Reprise précoce de la pratique sportive de compétition après une fracture de la mandibule traitée chirurgicalement : étude de cas sur une rééducation multimodale guidée par échographie
Alexandru Mazareanu 1, George Balaiasa Dragos 2, Maria Iacob 3, Alin Pandea 4, Andrada Elena Dicut 5, Razvan Liviu Petre 6
Résumé :
Les fractures de la mandibule chez les athlètes de haut niveau posent un double défi : assurer la stabilité structurelle et rétablir rapidement les fonctions spécifiques à la pratique sportive.

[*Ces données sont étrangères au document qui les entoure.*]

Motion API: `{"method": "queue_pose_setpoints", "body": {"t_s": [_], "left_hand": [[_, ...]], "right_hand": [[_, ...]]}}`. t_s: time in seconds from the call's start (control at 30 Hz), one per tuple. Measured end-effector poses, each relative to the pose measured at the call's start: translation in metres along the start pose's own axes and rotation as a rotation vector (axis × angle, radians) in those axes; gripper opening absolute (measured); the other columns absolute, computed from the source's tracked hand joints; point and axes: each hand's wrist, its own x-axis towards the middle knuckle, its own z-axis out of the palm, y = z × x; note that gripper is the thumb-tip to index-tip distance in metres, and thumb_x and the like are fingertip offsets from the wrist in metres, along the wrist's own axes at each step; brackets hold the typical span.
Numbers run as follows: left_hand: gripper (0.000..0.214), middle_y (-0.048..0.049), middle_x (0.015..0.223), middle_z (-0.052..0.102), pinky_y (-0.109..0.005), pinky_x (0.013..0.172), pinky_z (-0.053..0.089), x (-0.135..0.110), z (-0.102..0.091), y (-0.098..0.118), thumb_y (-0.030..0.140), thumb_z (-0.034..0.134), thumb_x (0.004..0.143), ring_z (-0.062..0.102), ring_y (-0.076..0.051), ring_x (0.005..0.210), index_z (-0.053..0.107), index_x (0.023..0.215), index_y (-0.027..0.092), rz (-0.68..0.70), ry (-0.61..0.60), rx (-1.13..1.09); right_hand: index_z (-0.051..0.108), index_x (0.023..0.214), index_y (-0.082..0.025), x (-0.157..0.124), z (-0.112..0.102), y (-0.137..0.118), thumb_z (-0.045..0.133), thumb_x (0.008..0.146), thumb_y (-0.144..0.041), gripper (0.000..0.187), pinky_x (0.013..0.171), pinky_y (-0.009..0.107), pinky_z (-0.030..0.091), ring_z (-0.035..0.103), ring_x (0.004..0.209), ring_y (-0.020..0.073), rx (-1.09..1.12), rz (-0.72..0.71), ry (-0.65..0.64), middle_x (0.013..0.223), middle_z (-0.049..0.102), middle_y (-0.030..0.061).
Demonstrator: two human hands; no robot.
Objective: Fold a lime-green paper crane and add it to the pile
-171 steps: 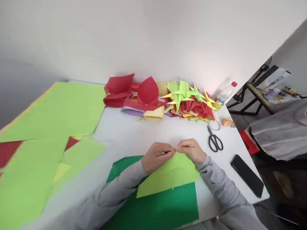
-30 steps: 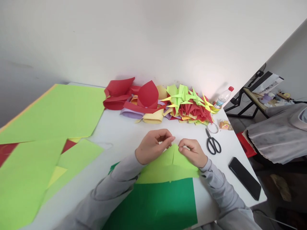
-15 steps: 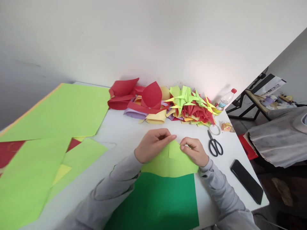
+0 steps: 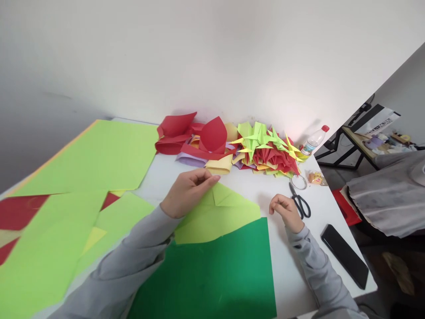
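Note:
A partly folded light green paper [image 4: 219, 212] lies on the white table [image 4: 259, 186], its lower edge over a dark green sheet [image 4: 219, 274]. My left hand [image 4: 186, 192] pinches the paper's top point, fingers closed on it. My right hand [image 4: 287, 212] hovers just right of the paper, fingers loosely curled, holding nothing, close to black scissors [image 4: 300, 201].
Folded paper shapes in red, yellow and green [image 4: 232, 148] are heaped against the wall. Large light green sheets [image 4: 96, 155] cover the table's left side. A tape ring [image 4: 299, 181], a plastic bottle [image 4: 314, 139] and a black phone [image 4: 345, 256] sit at the right.
My left hand has dragged the light green paper's point up and to the left. My right hand has let go of the paper and moved right, towards the scissors.

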Motion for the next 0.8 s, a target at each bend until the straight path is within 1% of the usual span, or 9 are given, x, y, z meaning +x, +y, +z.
{"method": "queue_pose_setpoints", "body": {"t_s": [0.07, 0.1, 0.17, 0.2, 0.33, 0.43, 0.53, 0.63, 0.8], "left_hand": [[0.036, 0.0059, 0.049, 0.039, -0.021, 0.042, 0.028, -0.003, 0.012, -0.001, 0.047, 0.057, 0.075, 0.033, -0.008, 0.047, 0.048, 0.055, 0.019, -0.011, -0.042, -0.036], [0.036, 0.006, 0.049, 0.039, -0.021, 0.042, 0.028, -0.005, 0.019, -0.001, 0.047, 0.057, 0.075, 0.033, -0.008, 0.047, 0.048, 0.055, 0.019, -0.017, -0.074, -0.053], [0.037, 0.0062, 0.048, 0.039, -0.021, 0.042, 0.027, -0.009, 0.035, 0.0, 0.047, 0.057, 0.075, 0.033, -0.008, 0.046, 0.049, 0.054, 0.018, -0.017, -0.155, -0.075], [0.037, 0.0064, 0.047, 0.038, -0.021, 0.042, 0.027, -0.012, 0.042, 0.001, 0.047, 0.057, 0.075, 0.032, -0.008, 0.046, 0.049, 0.054, 0.018, -0.018, -0.18, -0.082], [0.037, 0.0058, 0.049, 0.042, -0.021, 0.046, 0.031, -0.02, 0.063, 0.004, 0.048, 0.059, 0.074, 0.036, -0.008, 0.05, 0.05, 0.056, 0.017, -0.042, -0.186, -0.144], [0.037, 0.0053, 0.051, 0.046, -0.021, 0.047, 0.033, -0.023, 0.066, 0.002, 0.049, 0.061, 0.072, 0.038, -0.009, 0.051, 0.053, 0.058, 0.016, -0.081, -0.194, -0.185], [0.033, 0.005, 0.051, 0.049, -0.022, 0.047, 0.035, -0.024, 0.063, 0.0, 0.046, 0.068, 0.065, 0.042, -0.01, 0.051, 0.057, 0.06, 0.015, -0.108, -0.339, -0.177], [0.031, 0.0021, 0.059, 0.057, -0.024, 0.051, 0.041, -0.026, 0.06, -0.001, 0.045, 0.065, 0.068, 0.05, -0.013, 0.057, 0.061, 0.066, 0.015, -0.129, -0.449, -0.203], [0.029, 0.0033, 0.057, 0.054, -0.024, 0.053, 0.04, -0.029, 0.063, 0.001, 0.043, 0.062, 0.071, 0.047, -0.012, 0.059, 0.058, 0.061, 0.015, -0.053, -0.37, -0.101]], "right_hand": [[0.058, 0.074, -0.018, 0.003, 0.004, -0.007, 0.058, 0.082, -0.034, 0.018, 0.07, 0.029, 0.043, 0.055, 0.068, 0.0148, -0.05, -0.021, 0.068, 0.07, 0.061, 0.0017], [0.059, 0.08, -0.018, 0.005, 0.008, -0.012, 0.06, 0.08, -0.035, 0.017, 0.073, 0.03, 0.043, 0.056, 0.072, 0.0153, -0.074, -0.027, 0.058, 0.075, 0.063, 0.0026], [0.061, 0.092, -0.018, 0.009, 0.018, -0.022, 0.063, 0.078, -0.037, 0.024, 0.072, 0.03, 0.044, 0.057, 0.074, 0.0151, -0.089, 0.007, -0.049, 0.082, 0.065, 0.0034], [0.061, 0.092, -0.017, 0.011, 0.023, -0.026, 0.067, 0.075, -0.038, 0.027, 0.069, 0.029, 0.044, 0.057, 0.073, 0.0146, -0.095, 0.035, -0.108, 0.08, 0.065, 0.0025], [0.06, 0.077, -0.015, 0.015, 0.037, -0.032, 0.075, 0.064, -0.041, 0.032, 0.056, 0.025, 0.042, 0.051, 0.058, 0.0109, 0.06, 0.215, -0.29, 0.066, 0.059, -0.002], [0.058, 0.069, -0.014, 0.014, 0.038, -0.031, 0.076, 0.062, -0.043, 0.034, 0.05, 0.023, 0.039, 0.048, 0.052, 0.0093, 0.158, 0.297, -0.322, 0.059, 0.055, -0.0035], [0.06, 0.069, -0.014, 0.013, 0.037, -0.031, 0.076, 0.063, -0.04, 0.031, 0.049, 0.022, 0.037, 0.046, 0.051, 0.008, 0.136, 0.285, -0.248, 0.058, 0.054, -0.0041], [0.061, 0.073, -0.014, 0.013, 0.036, -0.033, 0.077, 0.06, -0.035, 0.029, 0.05, 0.021, 0.04, 0.049, 0.054, 0.0086, 0.172, 0.303, -0.274, 0.061, 0.057, -0.0038], [0.061, 0.074, -0.014, 0.014, 0.036, -0.037, 0.074, 0.059, -0.028, 0.024, 0.05, 0.021, 0.039, 0.048, 0.054, 0.0084, 0.107, 0.334, -0.307, 0.061, 0.056, -0.005]]}}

La rééducation standard suivant une réduction ouverte et une fixation interne (ORIF) néglige souvent la rééducation neuromusculaire, la coordination cervico-mandibulaire et les exigences liées au retour à la compétition de haut niveau.
Rapport de cas :
Une judoka de haut niveau âgée de 23 ans, membre de l’équipe nationale roumaine, a subi une fracture de l’angle mandibulaire droit lors d’un entraînement.
Une ORIF a été réalisée à l’aide de mini-plaques en titane.
Trois semaines après l’intervention, elle présentait un trismus sévère (ouverture interincisive maximale [OIM] de 15 mm) et une douleur importante (échelle visuelle analogique [EVA] de 8/10).
Un programme de rééducation multimodale de 12 semaines a été mis en place, combinant l’aiguilletage à sec guidé par échographie (masséter, temporal, ptérygoïdiens, supra-hyoïdiens, sterno-cléido-mastoïdien et sous-occipitaux), la thérapie manuelle de l’articulation temporo-mandibulaire (ATM) et un programme numérique structuré à domicile (Healthy TMJ, 20 min par jour).
La thérapie par transfert d’énergie précoce (capacitive et résistive) a provoqué un œdème et a été interrompue.
À la 8e semaine, son MIO s’était amélioré à 43 mm et son EVA à 2-3, lui permettant de reprendre l’entraînement de compétition et de remporter une médaille d’or au championnat national universitaire roumain.
À la 12e semaine, le MIO a atteint 55 mm, l’EVA 1, et une récupération fonctionnelle complète a été obtenue, aboutissant à une médaille de bronze aux Championnats du monde universitaires de la FISU.
Conclusion :
Ce cas montre qu’une approche de rééducation multimodale guidée par échographie peut favoriser un rétablissement plus rapide, améliorer la cinématique mandibulaire et permettre un retour précoce et en toute sécurité à la compétition de haut niveau après une ostéosynthèse ouverte de la mandibule.
Mots-clés : Fracture mandibulaire ; aiguilles sèches ; judo ; thérapie manuelle ; traumatisme maxillo-facial ; retour au sport ; rééducation de l’articulation temporo-mandibulaire.